# PFS My weird and wonderful way



## Saderath (Jan 1, 2013)

Demonstrating my weird and wonderful way of banding and shooting a PFS






Thank you for watching!!!


----------



## stej (Jan 16, 2013)

Good idea with the band attachment. I also noticed that for PFS the bands are slightly rotated, but I didn't know if it is good or not


----------



## bigron (Nov 29, 2012)

very good idea


----------



## Samurai Samoht (Apr 6, 2013)

I like this idea of having the bands set to accommodate the twisting of the pouch when drawing back. Ill give it a try next time I put new bands on.
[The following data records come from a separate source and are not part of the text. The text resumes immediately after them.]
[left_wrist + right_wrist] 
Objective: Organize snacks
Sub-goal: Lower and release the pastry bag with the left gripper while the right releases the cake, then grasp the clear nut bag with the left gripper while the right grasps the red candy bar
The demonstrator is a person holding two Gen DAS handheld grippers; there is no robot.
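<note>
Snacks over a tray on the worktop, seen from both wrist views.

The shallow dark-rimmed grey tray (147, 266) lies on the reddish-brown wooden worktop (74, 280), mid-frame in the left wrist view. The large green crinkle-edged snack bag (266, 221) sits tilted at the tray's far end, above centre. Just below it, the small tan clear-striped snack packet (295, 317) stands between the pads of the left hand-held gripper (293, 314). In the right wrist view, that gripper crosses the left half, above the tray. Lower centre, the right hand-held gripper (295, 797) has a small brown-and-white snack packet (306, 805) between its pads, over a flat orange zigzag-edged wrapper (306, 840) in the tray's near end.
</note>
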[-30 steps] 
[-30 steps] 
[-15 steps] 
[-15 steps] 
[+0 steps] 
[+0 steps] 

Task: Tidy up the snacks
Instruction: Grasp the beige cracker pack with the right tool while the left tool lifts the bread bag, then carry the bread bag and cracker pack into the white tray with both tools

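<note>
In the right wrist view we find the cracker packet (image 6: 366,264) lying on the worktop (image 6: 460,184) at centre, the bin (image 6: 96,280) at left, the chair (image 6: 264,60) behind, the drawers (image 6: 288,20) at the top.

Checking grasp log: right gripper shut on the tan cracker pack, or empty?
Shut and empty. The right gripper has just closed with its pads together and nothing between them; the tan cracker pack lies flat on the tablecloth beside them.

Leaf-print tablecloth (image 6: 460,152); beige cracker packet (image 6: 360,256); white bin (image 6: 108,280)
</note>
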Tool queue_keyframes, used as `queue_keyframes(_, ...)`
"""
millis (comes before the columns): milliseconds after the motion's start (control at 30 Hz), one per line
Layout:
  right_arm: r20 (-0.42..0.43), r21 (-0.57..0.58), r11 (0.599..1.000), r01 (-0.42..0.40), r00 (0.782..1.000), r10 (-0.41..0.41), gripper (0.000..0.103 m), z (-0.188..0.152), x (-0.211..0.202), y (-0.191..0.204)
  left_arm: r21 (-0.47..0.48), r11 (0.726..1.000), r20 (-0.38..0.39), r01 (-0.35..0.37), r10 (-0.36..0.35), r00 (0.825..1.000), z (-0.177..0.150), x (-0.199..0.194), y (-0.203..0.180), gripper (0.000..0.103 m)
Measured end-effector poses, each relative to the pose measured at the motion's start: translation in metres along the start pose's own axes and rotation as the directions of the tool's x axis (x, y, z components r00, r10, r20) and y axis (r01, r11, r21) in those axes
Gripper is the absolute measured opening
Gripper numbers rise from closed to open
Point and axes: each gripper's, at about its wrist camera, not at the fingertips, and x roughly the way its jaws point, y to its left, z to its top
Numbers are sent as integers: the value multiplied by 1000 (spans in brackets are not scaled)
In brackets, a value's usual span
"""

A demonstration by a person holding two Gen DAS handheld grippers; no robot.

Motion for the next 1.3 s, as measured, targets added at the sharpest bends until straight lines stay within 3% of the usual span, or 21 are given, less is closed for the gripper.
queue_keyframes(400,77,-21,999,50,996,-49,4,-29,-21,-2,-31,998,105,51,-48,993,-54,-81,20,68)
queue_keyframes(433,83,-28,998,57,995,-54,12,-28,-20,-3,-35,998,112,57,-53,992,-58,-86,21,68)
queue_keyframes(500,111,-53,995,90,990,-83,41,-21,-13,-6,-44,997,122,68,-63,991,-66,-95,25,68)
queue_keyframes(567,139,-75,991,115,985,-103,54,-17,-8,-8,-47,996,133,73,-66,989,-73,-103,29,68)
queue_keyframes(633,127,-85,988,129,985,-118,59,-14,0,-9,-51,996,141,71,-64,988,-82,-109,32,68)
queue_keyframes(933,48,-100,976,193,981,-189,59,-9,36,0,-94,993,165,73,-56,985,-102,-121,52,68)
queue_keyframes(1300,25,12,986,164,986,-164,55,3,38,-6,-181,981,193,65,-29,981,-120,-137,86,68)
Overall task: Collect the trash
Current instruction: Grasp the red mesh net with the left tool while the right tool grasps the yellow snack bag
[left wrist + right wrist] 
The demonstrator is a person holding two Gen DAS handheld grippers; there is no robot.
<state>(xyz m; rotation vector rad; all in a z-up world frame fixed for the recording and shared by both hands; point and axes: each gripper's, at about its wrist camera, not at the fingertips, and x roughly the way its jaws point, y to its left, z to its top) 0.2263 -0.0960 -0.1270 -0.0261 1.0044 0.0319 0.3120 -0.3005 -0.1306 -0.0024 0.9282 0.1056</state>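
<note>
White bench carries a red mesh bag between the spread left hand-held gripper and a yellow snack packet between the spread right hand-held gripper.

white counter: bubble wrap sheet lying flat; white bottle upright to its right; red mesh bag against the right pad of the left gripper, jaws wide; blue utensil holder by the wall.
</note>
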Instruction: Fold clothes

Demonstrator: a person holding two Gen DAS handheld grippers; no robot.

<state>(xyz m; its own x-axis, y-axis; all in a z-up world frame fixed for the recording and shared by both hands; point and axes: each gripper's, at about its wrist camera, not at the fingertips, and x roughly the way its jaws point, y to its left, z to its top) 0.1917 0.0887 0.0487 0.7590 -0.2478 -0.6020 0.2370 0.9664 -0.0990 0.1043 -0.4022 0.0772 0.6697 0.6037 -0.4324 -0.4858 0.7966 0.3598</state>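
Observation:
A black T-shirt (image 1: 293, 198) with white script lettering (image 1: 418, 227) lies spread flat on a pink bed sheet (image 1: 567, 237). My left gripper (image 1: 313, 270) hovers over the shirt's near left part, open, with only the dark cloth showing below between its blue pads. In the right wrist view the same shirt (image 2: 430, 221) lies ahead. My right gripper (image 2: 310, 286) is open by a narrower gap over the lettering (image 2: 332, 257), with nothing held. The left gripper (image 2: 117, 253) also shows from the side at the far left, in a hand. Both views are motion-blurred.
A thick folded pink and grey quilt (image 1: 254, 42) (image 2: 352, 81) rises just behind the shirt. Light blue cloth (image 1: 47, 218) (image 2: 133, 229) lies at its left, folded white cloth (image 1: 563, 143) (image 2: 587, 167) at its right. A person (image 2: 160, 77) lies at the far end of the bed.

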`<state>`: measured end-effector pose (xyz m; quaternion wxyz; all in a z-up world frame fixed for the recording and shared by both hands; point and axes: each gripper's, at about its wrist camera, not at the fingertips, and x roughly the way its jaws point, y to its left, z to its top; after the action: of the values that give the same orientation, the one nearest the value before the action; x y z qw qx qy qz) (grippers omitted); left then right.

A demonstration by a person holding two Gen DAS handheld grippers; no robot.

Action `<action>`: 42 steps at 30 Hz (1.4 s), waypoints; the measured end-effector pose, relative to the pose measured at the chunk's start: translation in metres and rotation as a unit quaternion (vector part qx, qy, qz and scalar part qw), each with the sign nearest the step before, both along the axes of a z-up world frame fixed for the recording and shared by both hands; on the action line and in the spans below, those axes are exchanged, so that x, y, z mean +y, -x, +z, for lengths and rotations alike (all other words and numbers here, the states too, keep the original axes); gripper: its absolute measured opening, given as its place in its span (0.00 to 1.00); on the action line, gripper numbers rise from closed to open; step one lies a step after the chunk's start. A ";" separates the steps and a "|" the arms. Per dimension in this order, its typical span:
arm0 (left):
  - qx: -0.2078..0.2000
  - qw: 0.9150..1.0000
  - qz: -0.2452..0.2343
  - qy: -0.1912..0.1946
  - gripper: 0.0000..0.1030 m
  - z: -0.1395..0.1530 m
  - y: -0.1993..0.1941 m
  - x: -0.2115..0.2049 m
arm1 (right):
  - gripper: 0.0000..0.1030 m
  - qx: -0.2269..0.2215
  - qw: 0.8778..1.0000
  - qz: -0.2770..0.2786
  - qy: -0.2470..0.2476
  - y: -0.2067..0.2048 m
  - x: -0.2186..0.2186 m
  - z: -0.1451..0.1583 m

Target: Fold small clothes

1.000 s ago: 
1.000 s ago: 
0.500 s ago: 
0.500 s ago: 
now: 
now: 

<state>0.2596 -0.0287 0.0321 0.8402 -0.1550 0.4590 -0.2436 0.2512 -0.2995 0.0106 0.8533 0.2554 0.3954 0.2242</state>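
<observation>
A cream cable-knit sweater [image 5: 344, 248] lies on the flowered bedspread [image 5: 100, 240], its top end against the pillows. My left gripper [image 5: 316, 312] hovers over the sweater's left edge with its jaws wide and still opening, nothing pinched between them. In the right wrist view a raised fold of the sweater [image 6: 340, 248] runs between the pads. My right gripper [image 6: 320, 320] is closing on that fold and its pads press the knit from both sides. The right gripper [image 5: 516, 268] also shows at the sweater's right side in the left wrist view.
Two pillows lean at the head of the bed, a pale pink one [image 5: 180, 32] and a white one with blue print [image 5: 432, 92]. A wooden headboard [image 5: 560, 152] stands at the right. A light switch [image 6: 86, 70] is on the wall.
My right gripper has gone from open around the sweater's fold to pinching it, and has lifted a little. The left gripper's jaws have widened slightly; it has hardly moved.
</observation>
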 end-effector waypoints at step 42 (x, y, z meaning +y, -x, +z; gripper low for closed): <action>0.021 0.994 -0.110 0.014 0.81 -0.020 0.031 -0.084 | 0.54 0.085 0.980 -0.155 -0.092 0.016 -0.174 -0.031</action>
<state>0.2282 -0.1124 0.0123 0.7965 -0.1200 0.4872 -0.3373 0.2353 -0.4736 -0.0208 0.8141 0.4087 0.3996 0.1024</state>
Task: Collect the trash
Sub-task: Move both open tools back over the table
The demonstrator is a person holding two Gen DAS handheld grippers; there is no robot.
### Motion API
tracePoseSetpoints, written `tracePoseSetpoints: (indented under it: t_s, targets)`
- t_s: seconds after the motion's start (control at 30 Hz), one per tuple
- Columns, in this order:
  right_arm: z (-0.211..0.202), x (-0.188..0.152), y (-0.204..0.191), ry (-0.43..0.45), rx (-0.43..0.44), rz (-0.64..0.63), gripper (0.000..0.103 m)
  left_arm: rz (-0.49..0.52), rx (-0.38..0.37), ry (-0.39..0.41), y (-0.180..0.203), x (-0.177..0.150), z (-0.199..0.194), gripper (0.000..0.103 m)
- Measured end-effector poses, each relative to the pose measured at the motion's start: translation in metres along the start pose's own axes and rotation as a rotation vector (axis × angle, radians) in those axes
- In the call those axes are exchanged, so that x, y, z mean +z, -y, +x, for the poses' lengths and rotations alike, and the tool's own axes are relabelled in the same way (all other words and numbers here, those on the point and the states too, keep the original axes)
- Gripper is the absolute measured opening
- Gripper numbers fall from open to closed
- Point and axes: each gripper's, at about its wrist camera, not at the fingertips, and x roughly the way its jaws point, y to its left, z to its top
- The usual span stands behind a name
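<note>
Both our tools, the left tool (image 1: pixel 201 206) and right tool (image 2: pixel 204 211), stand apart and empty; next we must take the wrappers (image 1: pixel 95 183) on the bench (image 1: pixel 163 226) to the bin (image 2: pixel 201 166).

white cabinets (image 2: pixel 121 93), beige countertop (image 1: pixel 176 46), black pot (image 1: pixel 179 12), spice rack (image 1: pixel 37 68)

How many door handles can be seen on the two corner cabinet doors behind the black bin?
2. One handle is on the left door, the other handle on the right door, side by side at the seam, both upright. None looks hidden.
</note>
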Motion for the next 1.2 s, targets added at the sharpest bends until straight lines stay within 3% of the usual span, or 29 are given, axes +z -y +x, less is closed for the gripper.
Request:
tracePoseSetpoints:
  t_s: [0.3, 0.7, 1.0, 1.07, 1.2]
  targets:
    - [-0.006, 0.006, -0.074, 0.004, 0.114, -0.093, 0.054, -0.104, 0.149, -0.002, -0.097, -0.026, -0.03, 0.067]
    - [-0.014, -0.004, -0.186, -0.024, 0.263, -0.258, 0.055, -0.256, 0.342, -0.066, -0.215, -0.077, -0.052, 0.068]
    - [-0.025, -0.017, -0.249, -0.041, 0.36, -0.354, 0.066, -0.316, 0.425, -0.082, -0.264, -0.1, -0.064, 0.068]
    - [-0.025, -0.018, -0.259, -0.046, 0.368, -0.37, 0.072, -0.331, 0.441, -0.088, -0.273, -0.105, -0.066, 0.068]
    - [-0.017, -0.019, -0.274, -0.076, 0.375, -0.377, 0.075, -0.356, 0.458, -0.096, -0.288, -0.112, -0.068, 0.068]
Thanks for the video.


----------



## tradspirit (Jul 23, 2012)

Nice concept!


----------



## ZorroSlinger (Dec 12, 2012)

Verrrrry interesting!


----------



## Arturito (Jan 10, 2013)

I will try your fist grip for the pouch tomorrow, it seems better to pull heavier bands ... and watching your shooting is always is a joy my friend !

Cheers

Arturo


----------



## Saderath (Jan 1, 2013)

Thanks guys!


----------



## SmilingFury (Jul 2, 2013)

poli orea! ton mialo tou ellinas pote kimate! cool idea.


----------



## SuperMonkeySlinger (Jan 28, 2013)

Nice idea!! 

SMS


----------



## dgui (Jan 12, 2010)

I love it and by the way that is a Nice Tuxedo.


----------



## ZorroSlinger (Dec 12, 2012)

I have not tried it yet ... only wondering if the un-twisted bands lessens the flip-over forks effect or not as much ball spin. Again, interesting!


----------